Por Reinaldo Spitaletta
La manga de los talleres del ferrocarril amaneció con carpas rayadas, amarillas, verdes y rojas. “¡Llegaron los gitanos!”, se extendió el grito, no de bienvenida sino de extrañeza. Los primeros en curiosear fueron los muchachos de Manchester, un barrio obrero de calles anchas y apacibles. Miraban como si se tratara de una invasión de extraterrestres.
“Esas gentes no trabajan”, dijo alguien, y su voz tuvo eco. El barrio, con fábrica textil y estación ferroviaria, tenía, en efecto, los colores del trabajo. Eran color chimenea, color ladrillo, color humo de viejas locomotoras, color de obrero. “No trabajan, roban”, dijo otra voz, que se replicó en las calles.
Las gitanas, ataviadas de faldas largas muy coloridas, blusas de zaraza y pañoletas rojas, unas, amarillas, otras, comenzaron a pasearse por el barrio, de casa en casa, ofreciendo sus servicios adivinatorios.

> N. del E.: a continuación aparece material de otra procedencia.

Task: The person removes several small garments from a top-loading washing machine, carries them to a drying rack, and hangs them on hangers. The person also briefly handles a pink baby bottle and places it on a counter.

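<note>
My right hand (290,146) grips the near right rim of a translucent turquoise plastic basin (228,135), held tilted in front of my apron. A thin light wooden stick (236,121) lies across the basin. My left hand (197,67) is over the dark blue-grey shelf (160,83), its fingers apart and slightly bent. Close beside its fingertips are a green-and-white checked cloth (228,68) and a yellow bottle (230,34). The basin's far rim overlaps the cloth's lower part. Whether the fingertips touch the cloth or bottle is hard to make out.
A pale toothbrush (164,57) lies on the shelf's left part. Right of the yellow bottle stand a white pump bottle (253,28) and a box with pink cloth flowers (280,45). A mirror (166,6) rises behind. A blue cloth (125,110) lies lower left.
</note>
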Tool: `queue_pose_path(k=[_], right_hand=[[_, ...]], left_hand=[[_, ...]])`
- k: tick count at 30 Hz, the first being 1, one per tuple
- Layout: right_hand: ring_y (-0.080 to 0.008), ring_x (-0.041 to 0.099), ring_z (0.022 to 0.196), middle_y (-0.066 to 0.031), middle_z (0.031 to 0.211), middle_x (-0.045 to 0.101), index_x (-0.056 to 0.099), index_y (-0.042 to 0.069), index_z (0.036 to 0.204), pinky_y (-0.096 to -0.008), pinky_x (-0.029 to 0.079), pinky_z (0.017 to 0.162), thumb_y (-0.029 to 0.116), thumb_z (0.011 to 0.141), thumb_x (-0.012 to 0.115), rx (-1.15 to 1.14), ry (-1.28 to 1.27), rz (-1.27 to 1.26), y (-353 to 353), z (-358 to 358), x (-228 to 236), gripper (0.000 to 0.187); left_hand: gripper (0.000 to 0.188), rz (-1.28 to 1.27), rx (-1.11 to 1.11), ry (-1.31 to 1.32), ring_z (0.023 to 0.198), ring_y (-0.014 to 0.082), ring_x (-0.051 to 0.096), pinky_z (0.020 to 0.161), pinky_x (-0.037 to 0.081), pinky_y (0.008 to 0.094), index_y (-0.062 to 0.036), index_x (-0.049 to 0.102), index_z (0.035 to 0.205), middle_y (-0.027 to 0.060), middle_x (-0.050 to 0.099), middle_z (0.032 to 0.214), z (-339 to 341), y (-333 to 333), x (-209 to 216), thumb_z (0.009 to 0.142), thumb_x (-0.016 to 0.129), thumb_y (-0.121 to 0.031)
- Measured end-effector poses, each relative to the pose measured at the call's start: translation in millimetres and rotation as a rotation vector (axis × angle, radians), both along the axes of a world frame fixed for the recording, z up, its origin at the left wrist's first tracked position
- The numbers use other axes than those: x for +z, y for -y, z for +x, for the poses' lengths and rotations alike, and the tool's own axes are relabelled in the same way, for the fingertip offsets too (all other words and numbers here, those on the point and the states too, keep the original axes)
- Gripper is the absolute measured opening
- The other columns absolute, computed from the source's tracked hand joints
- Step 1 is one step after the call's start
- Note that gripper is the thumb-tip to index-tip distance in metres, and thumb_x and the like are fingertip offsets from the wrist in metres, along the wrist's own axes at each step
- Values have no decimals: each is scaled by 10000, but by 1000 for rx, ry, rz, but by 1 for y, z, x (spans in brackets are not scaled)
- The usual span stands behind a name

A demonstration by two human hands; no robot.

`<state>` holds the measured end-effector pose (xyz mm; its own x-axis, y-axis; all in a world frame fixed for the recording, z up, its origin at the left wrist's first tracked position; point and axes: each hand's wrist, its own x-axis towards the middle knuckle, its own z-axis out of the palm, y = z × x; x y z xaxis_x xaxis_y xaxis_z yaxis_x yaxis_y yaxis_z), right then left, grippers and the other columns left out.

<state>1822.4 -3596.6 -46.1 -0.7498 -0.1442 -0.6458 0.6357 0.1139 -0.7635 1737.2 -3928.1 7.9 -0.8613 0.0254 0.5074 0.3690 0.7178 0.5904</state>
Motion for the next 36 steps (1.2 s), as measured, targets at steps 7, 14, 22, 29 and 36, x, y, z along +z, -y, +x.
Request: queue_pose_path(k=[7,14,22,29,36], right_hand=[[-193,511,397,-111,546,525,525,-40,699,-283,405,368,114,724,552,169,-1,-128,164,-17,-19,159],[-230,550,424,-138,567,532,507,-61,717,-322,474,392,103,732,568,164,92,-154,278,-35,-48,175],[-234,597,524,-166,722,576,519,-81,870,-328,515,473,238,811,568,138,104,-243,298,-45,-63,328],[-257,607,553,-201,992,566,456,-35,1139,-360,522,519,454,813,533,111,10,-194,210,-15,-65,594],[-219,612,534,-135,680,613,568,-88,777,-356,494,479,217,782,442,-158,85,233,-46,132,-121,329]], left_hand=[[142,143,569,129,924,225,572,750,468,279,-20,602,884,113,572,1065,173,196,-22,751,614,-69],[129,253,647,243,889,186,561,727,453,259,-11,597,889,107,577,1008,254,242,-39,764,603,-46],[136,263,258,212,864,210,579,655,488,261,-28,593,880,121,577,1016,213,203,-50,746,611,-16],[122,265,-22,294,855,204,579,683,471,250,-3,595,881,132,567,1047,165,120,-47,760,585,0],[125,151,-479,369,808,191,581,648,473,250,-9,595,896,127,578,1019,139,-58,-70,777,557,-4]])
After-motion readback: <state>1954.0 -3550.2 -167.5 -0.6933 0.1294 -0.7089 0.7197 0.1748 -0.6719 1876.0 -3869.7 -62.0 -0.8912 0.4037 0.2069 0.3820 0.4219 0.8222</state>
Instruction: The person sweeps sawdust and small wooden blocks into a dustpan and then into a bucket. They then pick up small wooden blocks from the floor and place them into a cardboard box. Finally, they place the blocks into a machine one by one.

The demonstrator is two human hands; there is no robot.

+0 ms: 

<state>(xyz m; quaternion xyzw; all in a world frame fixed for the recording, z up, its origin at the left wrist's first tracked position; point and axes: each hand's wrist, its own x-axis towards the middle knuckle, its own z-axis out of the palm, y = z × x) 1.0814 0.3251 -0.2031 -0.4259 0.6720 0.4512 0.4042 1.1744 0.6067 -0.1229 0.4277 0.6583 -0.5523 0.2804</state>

Esa actitud les gustaba a las señoras, que, sin embargo, las observaban con aire desconfiado. “Cuidado, nos pueden robar”, insistían, pero su voluntad y sus prevenciones eran insuficientes ante las ganas sin contención de saber el futuro.
Muchas señoras abrían sus manos para conocer el porvenir, pero antes se despojaban de anillos y otras alhajas. Los gitanos permanecían alrededor de las tiendas de lona y a veces cantaban canciones en germanía.
El paisaje del barrio se mezcló de colores. Los de los textileros, convocados por las sirenas de la fábrica, vestidos de overoles azules. Los del ferrocarril, con uniformes caqui, y los de la gitanería, que traían colores nuevos.
Los más contentos con el insospechado arribo de los gitanos eran los niños, que confundían las carpas con un circo, y a las gitanas con brujas de cuentos infantiles. También los señores se alborotaban con la presencia de aquellas damas exóticas, con ajorcas doradas y collares de bisutería resplandeciente.
Dos meses después, las mangas amanecieron despejadas, la hierba se había secado y por el barrio se expandió un grito colectivo, no se supo si de pesar o alegría: “¡Se fueron los gitanos!”. Manchester volvió a ser el mismo, con su olor a sudor de obreros, sus paredes anaranjadas y con los trenes que, con sus pitos, parecían llorar la ausencia de los gitanos.